Work to be completed:
Of the lines listed below, return exactly those that run from the line containing "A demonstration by" through the line containing "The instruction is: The", both included.

(Items from a data source)
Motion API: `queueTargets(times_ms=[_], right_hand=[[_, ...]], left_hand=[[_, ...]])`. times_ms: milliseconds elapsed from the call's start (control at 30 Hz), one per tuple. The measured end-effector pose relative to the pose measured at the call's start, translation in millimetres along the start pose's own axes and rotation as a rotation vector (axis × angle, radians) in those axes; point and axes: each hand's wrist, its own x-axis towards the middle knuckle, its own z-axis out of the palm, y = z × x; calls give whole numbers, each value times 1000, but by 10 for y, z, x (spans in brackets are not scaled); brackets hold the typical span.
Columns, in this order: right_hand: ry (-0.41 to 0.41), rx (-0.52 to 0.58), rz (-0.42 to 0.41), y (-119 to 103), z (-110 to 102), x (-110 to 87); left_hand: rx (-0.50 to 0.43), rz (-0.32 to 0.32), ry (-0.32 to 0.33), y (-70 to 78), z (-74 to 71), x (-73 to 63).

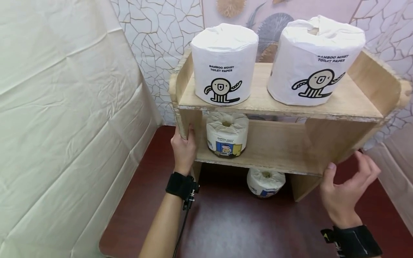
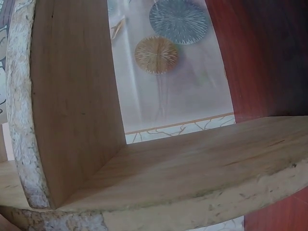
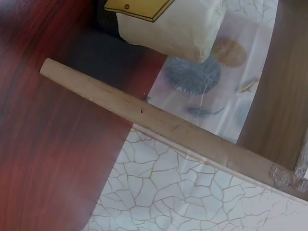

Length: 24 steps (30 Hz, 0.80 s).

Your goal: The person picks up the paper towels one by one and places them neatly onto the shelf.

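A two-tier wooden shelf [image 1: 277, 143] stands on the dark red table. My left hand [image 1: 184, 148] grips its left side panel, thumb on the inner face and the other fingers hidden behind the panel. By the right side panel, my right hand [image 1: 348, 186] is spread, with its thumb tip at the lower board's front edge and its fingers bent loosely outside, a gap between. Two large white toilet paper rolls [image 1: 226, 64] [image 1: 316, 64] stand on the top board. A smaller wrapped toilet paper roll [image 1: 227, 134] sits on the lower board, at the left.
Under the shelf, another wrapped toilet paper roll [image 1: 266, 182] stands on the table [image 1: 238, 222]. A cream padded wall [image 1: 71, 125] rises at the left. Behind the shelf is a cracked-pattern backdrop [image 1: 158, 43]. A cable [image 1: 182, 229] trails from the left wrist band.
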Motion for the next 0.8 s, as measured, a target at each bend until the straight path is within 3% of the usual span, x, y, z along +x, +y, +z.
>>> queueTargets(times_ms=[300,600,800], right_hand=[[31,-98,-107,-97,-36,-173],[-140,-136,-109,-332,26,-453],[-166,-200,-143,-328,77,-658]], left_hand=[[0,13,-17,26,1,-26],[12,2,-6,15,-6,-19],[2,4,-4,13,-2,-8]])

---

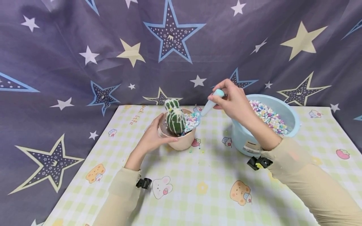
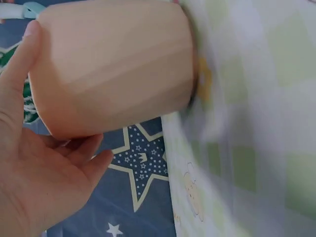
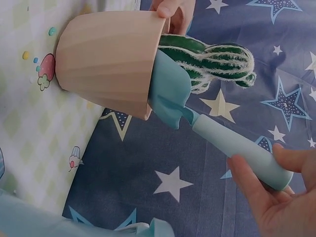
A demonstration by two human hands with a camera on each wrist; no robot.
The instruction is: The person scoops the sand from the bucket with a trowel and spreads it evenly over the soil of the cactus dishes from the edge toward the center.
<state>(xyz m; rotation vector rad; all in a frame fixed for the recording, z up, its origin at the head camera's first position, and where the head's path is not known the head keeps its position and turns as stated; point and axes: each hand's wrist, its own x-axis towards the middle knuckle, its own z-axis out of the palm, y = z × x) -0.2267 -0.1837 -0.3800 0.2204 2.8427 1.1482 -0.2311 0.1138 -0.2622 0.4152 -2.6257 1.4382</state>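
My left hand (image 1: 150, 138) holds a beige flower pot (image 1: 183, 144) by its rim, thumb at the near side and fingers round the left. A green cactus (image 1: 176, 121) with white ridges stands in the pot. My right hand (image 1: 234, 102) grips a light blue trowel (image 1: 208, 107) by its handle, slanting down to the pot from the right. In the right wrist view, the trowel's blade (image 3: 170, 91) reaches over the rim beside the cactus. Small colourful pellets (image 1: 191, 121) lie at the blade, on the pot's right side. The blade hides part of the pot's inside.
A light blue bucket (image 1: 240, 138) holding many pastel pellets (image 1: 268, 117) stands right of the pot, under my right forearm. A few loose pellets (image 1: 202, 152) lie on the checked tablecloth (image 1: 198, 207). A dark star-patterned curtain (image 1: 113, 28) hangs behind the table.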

Exercise answer:
A demonstration by two human hands with a camera on each wrist; no robot.
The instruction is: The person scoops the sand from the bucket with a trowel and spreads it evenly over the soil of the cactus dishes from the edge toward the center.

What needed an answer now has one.